Hz. Peygamber Efendimiz ﷺ ,
“Ameller ancak niyetlere göredir.
Herkes için ancak niyet ettiği şey vardır.”
(Buhârî, “Bedʾü’l-vaḥy”, 1; Ebû Dâvûd, “Ṭalâḳ”, 11)
Demekle niyetsiz amelin ölü olduğunu,
bilakis niyetle hayat bulduğunu beyan etmektedir!..
“Fesadı –bozulması- da ucub, riyâ ve gösteriş iledir.” (Mesnevi-i Nuriye)
Hayrat ve hasenâtın ucub ile yapılması, niyetteki ihlası bozar, riya ve gösterişe sokar!..
“fıtrî olarak vicdanda Ve şuur ile bizzat hissedilen vicdaniyatın esası,
ikinci bir şuur ve niyet ile inkıtâ bulur”
yani kesilir, akim kalır.!..
Zira vicdan
adl ismi’ne mazhariyet vazifesi ile yaratılmıştır,
Allahın emir ve adaletine karşı kendini
bir mizan ve miyar olarak vasıflandırması gerekirken,
Ucub, riya ve gösterişe girmesi, ,
hayırlı ve uhrevi amelleri geçersiz ve değersiz kılar…
Halbuki;
“Akaidî ve imanî hükümleri kavî ve sabit kılmakla meleke haline getiren,
ancak ibadettir.
Evet,
Allah’ın emirlerini yapmaktan
ve nehiylerinden sakınmaktan ibaret olan ibadetle,
vicdanî ve aklî olan imanî hükümler terbiye ve takviye edilmezse,
eserleri ve tesirleri zayıf kalır.”-İşaratü’l-İcaz-
İnsan da vicdan ve vicdana ait unsurların;
Adaletin, hakkaniyetin, hikmetin ve muhabbetin
menbaaı ve menşei olması Esma-i Hüsna’ya mazhariyetindendir!..
Fıtraten niyet etmeksizin,
herhangi bir olay karşısında bu mazhariyeti gösterirler ve okuturlar…

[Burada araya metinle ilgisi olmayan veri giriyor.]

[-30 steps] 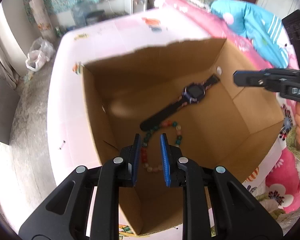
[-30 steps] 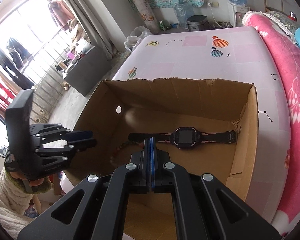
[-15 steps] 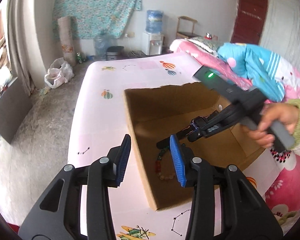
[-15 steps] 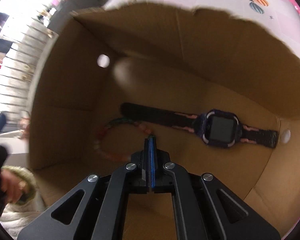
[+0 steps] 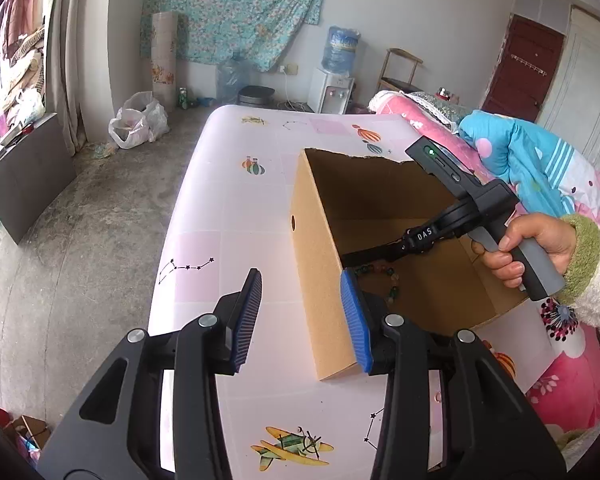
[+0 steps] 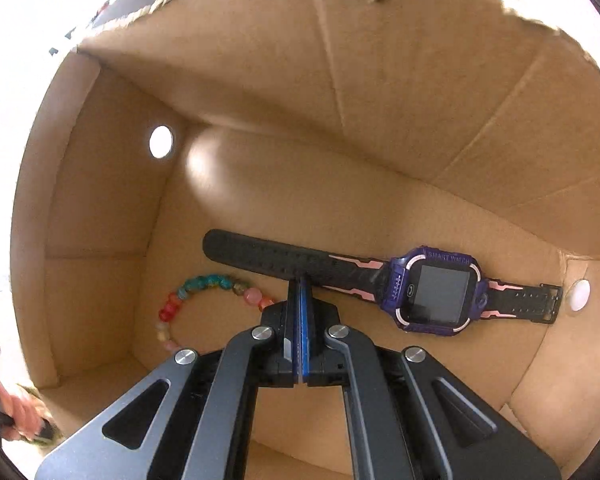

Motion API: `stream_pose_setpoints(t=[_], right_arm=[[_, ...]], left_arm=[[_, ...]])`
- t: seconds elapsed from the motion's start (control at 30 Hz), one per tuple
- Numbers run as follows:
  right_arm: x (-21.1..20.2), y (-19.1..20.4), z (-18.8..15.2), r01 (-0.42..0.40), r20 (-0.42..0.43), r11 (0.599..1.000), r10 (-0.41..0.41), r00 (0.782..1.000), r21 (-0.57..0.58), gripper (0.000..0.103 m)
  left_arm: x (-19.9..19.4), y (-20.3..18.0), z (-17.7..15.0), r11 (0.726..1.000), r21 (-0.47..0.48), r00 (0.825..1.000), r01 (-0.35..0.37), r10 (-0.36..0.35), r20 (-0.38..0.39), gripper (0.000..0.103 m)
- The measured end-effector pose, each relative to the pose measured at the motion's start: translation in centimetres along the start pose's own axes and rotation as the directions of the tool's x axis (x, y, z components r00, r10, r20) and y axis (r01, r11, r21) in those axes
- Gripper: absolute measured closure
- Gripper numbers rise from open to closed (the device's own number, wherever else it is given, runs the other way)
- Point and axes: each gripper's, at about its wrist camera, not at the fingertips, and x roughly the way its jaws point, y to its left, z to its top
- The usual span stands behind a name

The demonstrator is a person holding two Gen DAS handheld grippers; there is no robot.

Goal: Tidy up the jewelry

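The left gripper (image 5: 300, 320) has withdrawn from the cardboard box (image 5: 320, 280) since a second ago, when its fingers hung over the bead bracelet inside; it now sits outside the near corner, its jaws spread wider than before and nothing between them, one blue pad (image 5: 354, 320) just in front of the box's outer wall. The right gripper (image 6: 300, 284), which a second ago was above the box rim, has come down into the box and points steeply at the floor of it; its fingers are pressed flat together and grasp nothing. From the left wrist view, the person's right hand (image 5: 528, 248) grips the handle, a cream sleeve with a green cuff at the wrist. The smart watch (image 6: 436, 292), purple-cased with a black and pink strap, lies flat along the box floor, unmoved, and the closed fingertips stand at the near edge of its long strap; whether they touch it cannot be told. The bead bracelet (image 6: 204, 284) lies in a loop beside the strap, toward the left wall, partly hidden behind the gripper. The box rests on a pink patterned table (image 5: 228, 208).
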Motion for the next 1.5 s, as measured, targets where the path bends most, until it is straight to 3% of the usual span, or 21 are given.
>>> stream_pose_setpoints(t=[0.2, 0.37, 0.47, 0.5, 0.6, 0.77, 1.2, 1.37, 1.5], right_arm=[[-0.5, -0.9, -0.1, -0.044, 0.034, 0.997, 0.042, 0.999, 0.065, 0.101], [-2.0, -0.1, -1.7, -0.091, 0.024, 0.996, 0.09, 0.996, 0.018, 0.098], [-2.6, 1.2, -2.9, -0.145, -0.035, 0.989, 0.143, 0.989, -0.029, 0.062], [-2.4, 1.7, -3.3, -0.148, -0.062, 0.988, 0.145, 0.987, -0.049, 0.058], [-1.0, 2.5, -4.2, -0.138, -0.144, 0.989, 0.13, 0.981, -0.051, 0.058], [1.3, 1.8, -3.4, -0.053, -0.199, 0.999, 0.051, 0.979, -0.003, 0.058], [2.8, 5.6, -2.2, -0.111, -0.214, 0.985, 0.081, 0.973, -0.133, 0.053], [1.4, 6.4, -3.0, -0.103, -0.146, 0.987, 0.084, 0.986, -0.125, 0.053], [-2.4, 4.9, -4.5, -0.091, -0.003, 0.992, 0.091, 0.996, -0.09, 0.053]], left_arm=[[-0.3, -0.5, -0.5, 1.0, 0.001, 1.0, 0.006, -0.006, 0.014, 0.062], [-0.4, -0.9, -1.1, 1.0, 0.02, 1.0, -0.01, 0.01, 0.015, 0.056], [-0.1, -0.9, -1.3, 1.0, 0.016, 1.0, -0.004, 0.004, 0.002, 0.051], [0.0, -1.0, -1.3, 1.0, 0.016, 1.0, -0.004, 0.004, -0.003, 0.05], [0.3, -1.2, -1.5, 1.0, 0.016, 1.0, -0.004, 0.004, -0.014, 0.046], [0.2, -2.0, -1.8, 0.999, 0.032, 1.0, -0.018, 0.018, -0.009, 0.044], [-0.6, -2.4, -2.1, 0.999, 0.028, 0.999, -0.04, 0.04, -0.01, 0.043], [-1.0, -3.0, -2.3, 0.998, 0.039, 0.999, -0.041, 0.042, -0.004, 0.039], [-1.1, -3.2, -2.7, 0.998, 0.052, 0.999, -0.035, 0.035, 0.004, 0.034]])
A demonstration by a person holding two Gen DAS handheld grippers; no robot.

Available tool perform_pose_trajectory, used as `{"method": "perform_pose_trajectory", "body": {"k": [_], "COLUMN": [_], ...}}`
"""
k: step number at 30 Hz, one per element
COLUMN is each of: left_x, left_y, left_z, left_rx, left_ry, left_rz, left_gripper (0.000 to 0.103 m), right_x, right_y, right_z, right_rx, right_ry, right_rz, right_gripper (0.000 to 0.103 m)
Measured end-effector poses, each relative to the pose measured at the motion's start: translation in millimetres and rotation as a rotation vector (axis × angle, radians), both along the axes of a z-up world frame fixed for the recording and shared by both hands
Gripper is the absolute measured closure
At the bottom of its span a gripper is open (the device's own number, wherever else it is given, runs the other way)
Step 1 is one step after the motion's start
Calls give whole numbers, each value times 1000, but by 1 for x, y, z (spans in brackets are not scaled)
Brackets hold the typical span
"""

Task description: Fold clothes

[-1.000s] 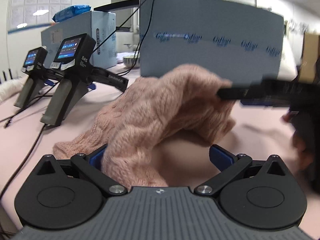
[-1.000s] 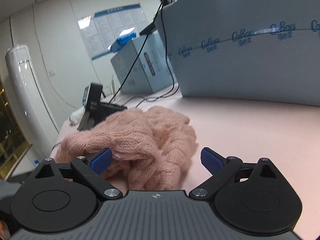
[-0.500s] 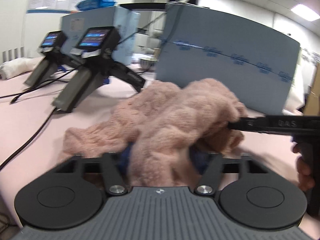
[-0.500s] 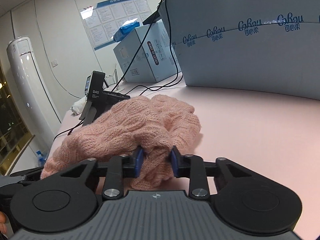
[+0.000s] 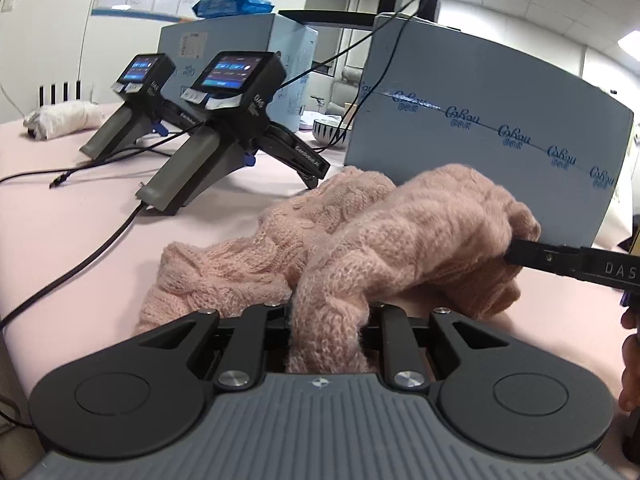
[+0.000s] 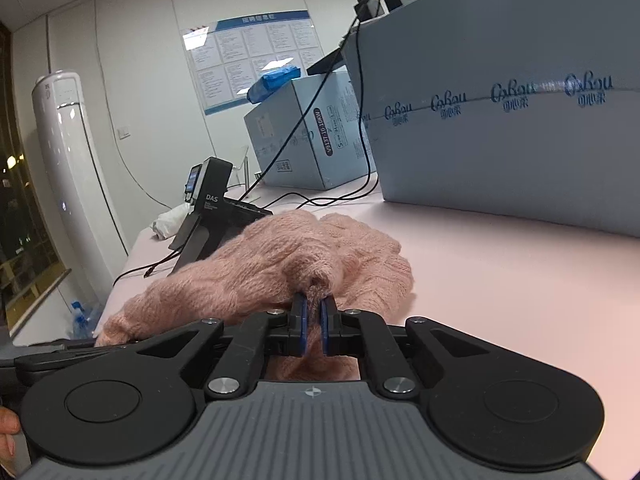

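A pink knitted sweater (image 5: 360, 240) lies bunched on the pink table (image 5: 80, 232). My left gripper (image 5: 328, 320) is shut on a thick fold of the sweater, which hides its pads. My right gripper (image 6: 313, 312) is shut on another part of the sweater (image 6: 300, 256), its blue pads (image 6: 299, 314) nearly together with knit pinched between them. In the left wrist view the right gripper (image 5: 516, 250) reaches in from the right and grips the sweater's far edge. In the right wrist view part of the left gripper's body shows at lower left.
Two spare handheld grippers with lit screens (image 5: 224, 136) stand at the back left, cables (image 5: 80, 268) trailing over the table. A large grey-blue box (image 5: 480, 140) and a smaller box (image 5: 240, 60) stand behind. A white bundle (image 5: 64, 118) lies far left.
Both grippers were open a second ago. They closed on the sweater and now hold it, the right gripper's pads tighter than half a second ago; the sweater is lifted slightly.
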State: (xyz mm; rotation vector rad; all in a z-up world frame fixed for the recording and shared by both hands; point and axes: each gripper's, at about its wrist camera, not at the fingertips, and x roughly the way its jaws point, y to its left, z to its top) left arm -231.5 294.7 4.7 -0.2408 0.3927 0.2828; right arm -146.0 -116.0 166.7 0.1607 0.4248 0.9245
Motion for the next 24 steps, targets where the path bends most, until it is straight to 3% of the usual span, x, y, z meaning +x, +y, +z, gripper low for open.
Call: {"method": "perform_pose_trajectory", "body": {"k": [1, 3, 4, 5, 8, 9, 13, 14, 17, 23, 24], "left_x": [-1, -3, -3, -2, 0, 1, 6, 7, 8, 11, 11], "left_y": [1, 4, 5, 5, 3, 2, 0, 1, 3, -3, -4], "left_z": [0, -1, -1, -1, 0, 0, 1, 1, 0, 0, 1], "left_rx": [-8, -26, -36, -43, -39, -38, -50, -54, -75, -36, -28], "left_ry": [-5, -12, -14, -14, -3, 0, 6, 7, 8, 29, 34], "left_rz": [2, 6, 9, 12, 15, 14, -7, -7, 15, 27, 31], "left_gripper": [87, 87, 87, 87, 87, 87, 87, 87, 87, 87, 87], "right_x": [-3, -4, 0, 0, 2, 5, -7, -13, -18, -30, -30], "right_y": [-27, -35, 4, -26, -19, 26, 104, 89, 111, 81, 91], "right_z": [2, 3, 0, 1, 1, -1, 1, 5, 4, 12, 13], "right_rx": [-3, -2, 0, 4, 6, 3, 6, -5, -33, -26, -25], "right_ry": [-6, -6, -2, 4, 14, 12, -98, -130, -180, -161, -156], "right_rz": [10, 12, 11, 7, -7, -11, -80, -87, -94, -128, -134], "right_gripper": [97, 97, 97, 97, 97, 97, 98, 98, 98, 98, 98]}}
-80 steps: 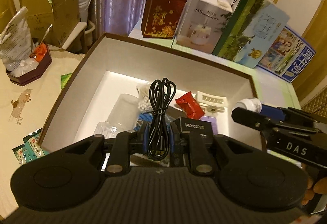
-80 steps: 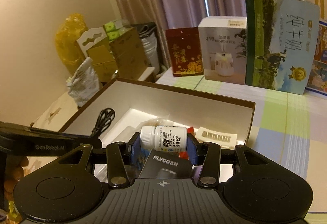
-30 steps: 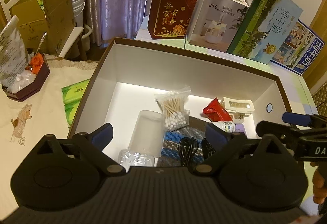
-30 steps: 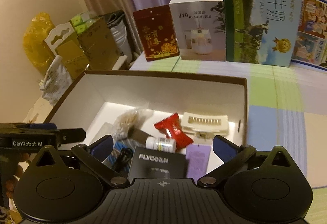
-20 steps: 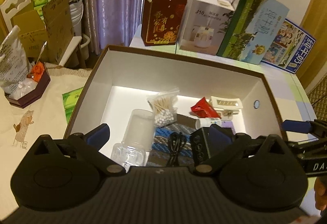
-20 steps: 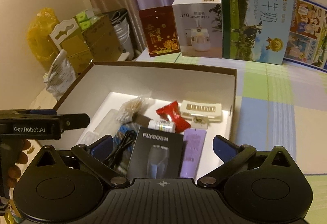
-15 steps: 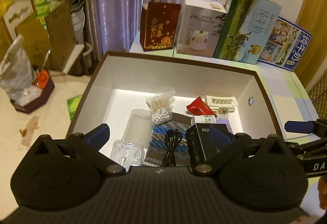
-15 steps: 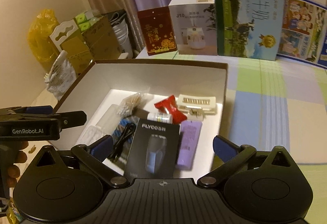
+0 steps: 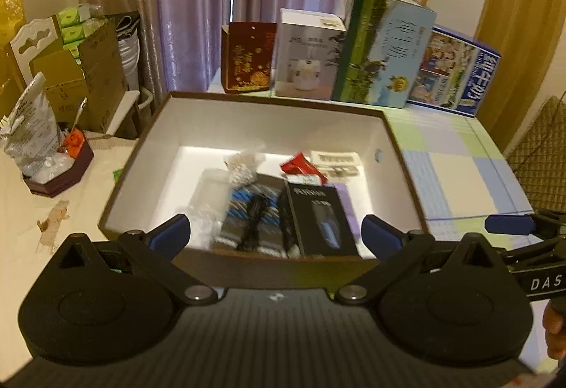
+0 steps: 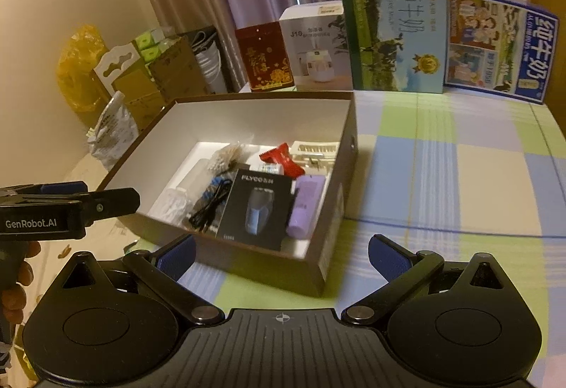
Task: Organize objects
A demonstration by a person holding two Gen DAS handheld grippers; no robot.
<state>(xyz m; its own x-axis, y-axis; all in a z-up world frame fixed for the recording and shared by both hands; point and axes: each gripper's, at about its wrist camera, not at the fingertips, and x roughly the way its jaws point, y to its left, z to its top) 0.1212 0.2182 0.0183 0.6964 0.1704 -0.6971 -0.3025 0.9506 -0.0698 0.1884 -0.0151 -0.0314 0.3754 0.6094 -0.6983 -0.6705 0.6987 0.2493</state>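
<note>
A brown box (image 9: 269, 101) (image 10: 339, 211) with a white inside stands on the checked table. In it lie a black shaver box (image 9: 320, 220) (image 10: 258, 211), a coiled black cable (image 9: 255, 216) (image 10: 208, 207), a white pill bottle (image 10: 269, 169), a bag of cotton swabs (image 9: 242, 166) (image 10: 226, 156), a red sachet (image 9: 300, 165) (image 10: 281, 156), a purple item (image 10: 306, 205) and a clear container (image 9: 208, 188). My left gripper (image 9: 276, 235) is open and empty before the box's near wall. My right gripper (image 10: 281, 255) is open and empty, near the box's front right corner.
Cartons stand along the back: a dark red one (image 9: 247, 57), a white humidifier box (image 9: 307, 55), a green milk carton (image 9: 383, 48) and a blue one (image 10: 498, 46). Left of the table are cardboard boxes (image 9: 85, 69) and a small tray with a bag (image 9: 53, 158).
Both grippers drew back and rose from over the box, which now looks smaller. Earlier the left let go of the cable and the right the pill bottle; both lie in the box.
</note>
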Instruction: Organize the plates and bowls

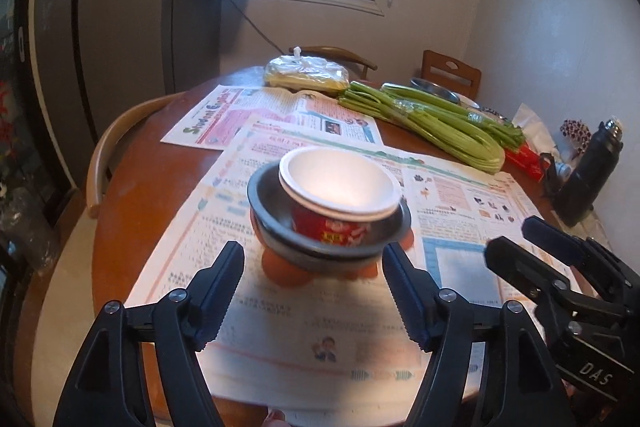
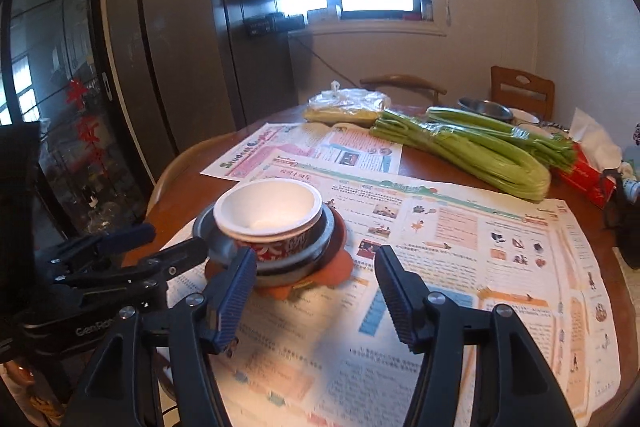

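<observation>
1. A round wooden table (image 1: pixel 132 163) carries spread newspapers (image 1: pixel 304 331).
2. Celery (image 1: pixel 432 123) lies behind them.
3. A red paper bowl (image 1: pixel 340 199) sits nested in metal bowls (image 1: pixel 272 215) on an orange plate (image 2: pixel 340 263).
4. The left gripper (image 1: pixel 314 267) and right gripper (image 2: pixel 316 267) gape, empty.
5. Only the left view shows a black flask (image 1: pixel 592 171).

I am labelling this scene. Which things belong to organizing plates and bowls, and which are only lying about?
Job: paper bowl nested in stacked metal bowls on an orange plate; far metal bowl.
Lying about: newspapers, celery, bagged food, dark flask.
</observation>
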### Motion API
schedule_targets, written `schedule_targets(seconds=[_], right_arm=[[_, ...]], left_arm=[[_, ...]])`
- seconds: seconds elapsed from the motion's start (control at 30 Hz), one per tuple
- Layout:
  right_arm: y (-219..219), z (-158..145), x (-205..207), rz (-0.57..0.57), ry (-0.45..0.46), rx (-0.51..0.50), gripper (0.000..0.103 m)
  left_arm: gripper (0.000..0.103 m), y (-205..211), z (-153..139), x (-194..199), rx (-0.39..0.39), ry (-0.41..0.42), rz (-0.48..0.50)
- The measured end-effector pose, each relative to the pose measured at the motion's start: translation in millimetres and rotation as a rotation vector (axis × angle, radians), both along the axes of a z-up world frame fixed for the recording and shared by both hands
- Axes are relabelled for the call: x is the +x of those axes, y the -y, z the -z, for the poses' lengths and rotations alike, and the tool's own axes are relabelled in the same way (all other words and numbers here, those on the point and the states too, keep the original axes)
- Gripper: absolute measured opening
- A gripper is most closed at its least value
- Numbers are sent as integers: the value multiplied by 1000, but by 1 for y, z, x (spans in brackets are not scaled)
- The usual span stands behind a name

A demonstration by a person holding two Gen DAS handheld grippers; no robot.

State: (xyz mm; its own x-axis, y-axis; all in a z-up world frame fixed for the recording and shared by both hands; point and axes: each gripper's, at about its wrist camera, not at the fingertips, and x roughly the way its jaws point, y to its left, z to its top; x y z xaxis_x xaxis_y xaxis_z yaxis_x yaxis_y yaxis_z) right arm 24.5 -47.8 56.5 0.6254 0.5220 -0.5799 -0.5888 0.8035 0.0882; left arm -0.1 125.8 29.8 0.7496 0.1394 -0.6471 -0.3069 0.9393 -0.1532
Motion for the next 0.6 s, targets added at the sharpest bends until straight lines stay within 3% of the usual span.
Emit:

Biz buna ‘insanlık’ deriz.
İşte ‘fıtrî ahval’ budur!..
Bunun tam tersi duyarsızlık karşılığında ‘insanlık ölmüş’ diye teessür ederiz!..
Velâkin aklı ve hissi hasselerimiz sınırsız olduğundan
ve nefsi hevaların emrine meyyal olduğundan;
kayıt ve sınır altına alınması gerekir!..
“ibadetle,
vicdanî ve aklî olan imanî hükümler ,”
Sünnet-i Seniyye’nin hikmet, şecaat ve iffet kaidesiyle
sıratı’l-müstakim’le kayıt altında tutulmazsa,
ya humuda ya fücura,
ya riyaya ya ucuba,
ya evhama
ya da dessaslığa döner…
“Bu mertebelerin altısı zulümdür,
üçü -hikmet, şecaat ve iffet – adl ve adalettir!..” (İşaratü’l-icaz)
Nasıl ki amellerin hayatı niyet iledir.
Öyle de;
niyet bir cihetle fıtrî ahvalin ölümüdür!..
“Meselâ, tevâzua niyet onu ifsad eder;”
(Mesnevi-i Nuriye)
Fıtreten tevazu hissetmeyip,
maslahat icabı tevazu ya girilirse, mü’minin vakar ve heybeti kalkar!..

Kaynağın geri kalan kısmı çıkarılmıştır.